Exercise data ▸

________________________________________

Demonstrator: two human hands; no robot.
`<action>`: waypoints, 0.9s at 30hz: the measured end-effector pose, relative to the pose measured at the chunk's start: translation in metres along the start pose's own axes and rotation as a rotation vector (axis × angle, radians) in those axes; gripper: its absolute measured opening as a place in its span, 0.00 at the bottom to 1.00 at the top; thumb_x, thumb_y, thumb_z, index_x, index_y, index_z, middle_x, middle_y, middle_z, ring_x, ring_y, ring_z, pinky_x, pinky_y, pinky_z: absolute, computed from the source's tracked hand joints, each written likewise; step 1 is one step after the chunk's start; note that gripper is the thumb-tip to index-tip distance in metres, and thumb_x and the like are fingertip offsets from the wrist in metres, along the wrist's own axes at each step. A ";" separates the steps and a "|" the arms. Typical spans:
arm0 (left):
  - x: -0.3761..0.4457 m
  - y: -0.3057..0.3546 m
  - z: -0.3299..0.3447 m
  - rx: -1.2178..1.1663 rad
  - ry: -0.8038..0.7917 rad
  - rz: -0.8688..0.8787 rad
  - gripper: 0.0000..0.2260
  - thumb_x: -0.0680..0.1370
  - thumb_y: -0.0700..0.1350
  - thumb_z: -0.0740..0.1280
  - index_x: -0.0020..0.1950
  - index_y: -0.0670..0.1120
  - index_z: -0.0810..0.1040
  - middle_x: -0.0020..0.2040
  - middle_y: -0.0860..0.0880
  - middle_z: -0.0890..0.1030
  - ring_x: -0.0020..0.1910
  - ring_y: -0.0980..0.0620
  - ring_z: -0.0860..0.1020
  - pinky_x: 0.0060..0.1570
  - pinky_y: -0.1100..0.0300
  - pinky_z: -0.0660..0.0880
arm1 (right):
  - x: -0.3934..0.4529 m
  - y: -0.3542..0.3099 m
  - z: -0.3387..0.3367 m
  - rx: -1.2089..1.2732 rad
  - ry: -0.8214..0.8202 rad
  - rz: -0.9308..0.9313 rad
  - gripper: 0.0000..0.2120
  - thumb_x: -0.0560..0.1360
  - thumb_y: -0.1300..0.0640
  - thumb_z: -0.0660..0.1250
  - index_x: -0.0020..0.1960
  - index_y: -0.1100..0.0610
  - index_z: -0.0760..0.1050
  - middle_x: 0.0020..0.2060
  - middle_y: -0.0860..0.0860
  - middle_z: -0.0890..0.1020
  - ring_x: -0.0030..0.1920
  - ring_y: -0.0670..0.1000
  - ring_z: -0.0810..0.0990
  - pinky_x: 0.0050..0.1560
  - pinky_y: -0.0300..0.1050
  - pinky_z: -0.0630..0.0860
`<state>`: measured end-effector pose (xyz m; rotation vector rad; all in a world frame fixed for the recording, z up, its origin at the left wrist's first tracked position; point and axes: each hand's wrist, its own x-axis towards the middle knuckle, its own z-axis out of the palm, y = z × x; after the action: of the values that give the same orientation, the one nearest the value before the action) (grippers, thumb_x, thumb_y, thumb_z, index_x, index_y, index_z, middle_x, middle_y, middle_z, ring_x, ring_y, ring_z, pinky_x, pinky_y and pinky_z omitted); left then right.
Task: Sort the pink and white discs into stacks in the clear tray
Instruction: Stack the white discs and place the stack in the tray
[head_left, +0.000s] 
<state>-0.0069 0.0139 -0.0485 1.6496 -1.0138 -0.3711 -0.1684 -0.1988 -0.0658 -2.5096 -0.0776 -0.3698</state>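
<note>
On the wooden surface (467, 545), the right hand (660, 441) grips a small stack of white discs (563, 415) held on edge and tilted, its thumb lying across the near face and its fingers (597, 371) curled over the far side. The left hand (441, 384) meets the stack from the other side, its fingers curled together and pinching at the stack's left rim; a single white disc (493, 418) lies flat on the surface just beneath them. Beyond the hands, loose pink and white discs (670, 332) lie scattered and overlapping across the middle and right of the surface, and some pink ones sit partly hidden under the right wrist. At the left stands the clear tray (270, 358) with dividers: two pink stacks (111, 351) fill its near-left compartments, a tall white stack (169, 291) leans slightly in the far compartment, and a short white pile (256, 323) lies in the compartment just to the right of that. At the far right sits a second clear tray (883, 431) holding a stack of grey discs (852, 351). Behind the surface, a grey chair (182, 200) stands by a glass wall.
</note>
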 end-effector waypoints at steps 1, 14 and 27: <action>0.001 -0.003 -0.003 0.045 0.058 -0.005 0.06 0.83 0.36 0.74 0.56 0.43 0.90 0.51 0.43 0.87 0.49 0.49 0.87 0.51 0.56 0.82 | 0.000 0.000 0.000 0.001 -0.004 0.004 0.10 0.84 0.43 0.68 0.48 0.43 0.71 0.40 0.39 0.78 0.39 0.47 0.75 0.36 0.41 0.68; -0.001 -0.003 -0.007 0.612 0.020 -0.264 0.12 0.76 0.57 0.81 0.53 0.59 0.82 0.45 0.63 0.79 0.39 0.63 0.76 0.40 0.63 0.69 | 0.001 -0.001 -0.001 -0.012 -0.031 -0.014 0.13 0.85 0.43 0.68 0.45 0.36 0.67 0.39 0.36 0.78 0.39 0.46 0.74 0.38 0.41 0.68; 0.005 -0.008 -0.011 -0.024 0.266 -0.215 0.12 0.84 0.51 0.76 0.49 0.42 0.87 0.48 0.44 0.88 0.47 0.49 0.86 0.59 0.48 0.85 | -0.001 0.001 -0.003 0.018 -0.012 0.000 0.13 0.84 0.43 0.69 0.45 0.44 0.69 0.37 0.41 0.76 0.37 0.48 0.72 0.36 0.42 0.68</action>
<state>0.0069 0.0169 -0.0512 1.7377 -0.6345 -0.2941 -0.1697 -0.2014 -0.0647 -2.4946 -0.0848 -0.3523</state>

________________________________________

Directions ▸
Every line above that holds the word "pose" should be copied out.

Written reply ▸
`<action>`: waypoints, 0.9s at 30hz: the measured end-effector pose, relative to the pose measured at the chunk's start: translation in metres along the start pose's own axes and rotation as a rotation vector (axis × angle, radians) in those axes; gripper: its absolute measured opening as a place in its span, 0.00 at the bottom to 1.00 at the top; thumb_x, thumb_y, thumb_z, index_x, index_y, index_z, middle_x, middle_y, middle_z, ring_x, ring_y, ring_z, pinky_x, pinky_y, pinky_z: absolute, computed from the source's tracked hand joints, each written likewise; step 1 is one step after the chunk's start; note that gripper is the thumb-tip to index-tip distance in metres, and thumb_x and the like are fingertip offsets from the wrist in metres, along the wrist's own axes at each step. A ";" separates the steps and a "|" the arms. Typical spans:
`<state>`: measured end-effector pose (xyz m; rotation vector rad; all in a world frame fixed for the recording, z up, its origin at the left wrist's first tracked position; point and axes: each hand's wrist, its own x-axis towards the middle knuckle, its own z-axis out of the palm, y = z × x; after the action: of the values that give the same orientation, the one nearest the value before the action) (grippers, thumb_x, thumb_y, thumb_z, index_x, index_y, index_z, middle_x, middle_y, middle_z, ring_x, ring_y, ring_z, pinky_x, pinky_y and pinky_z omitted); left then right.

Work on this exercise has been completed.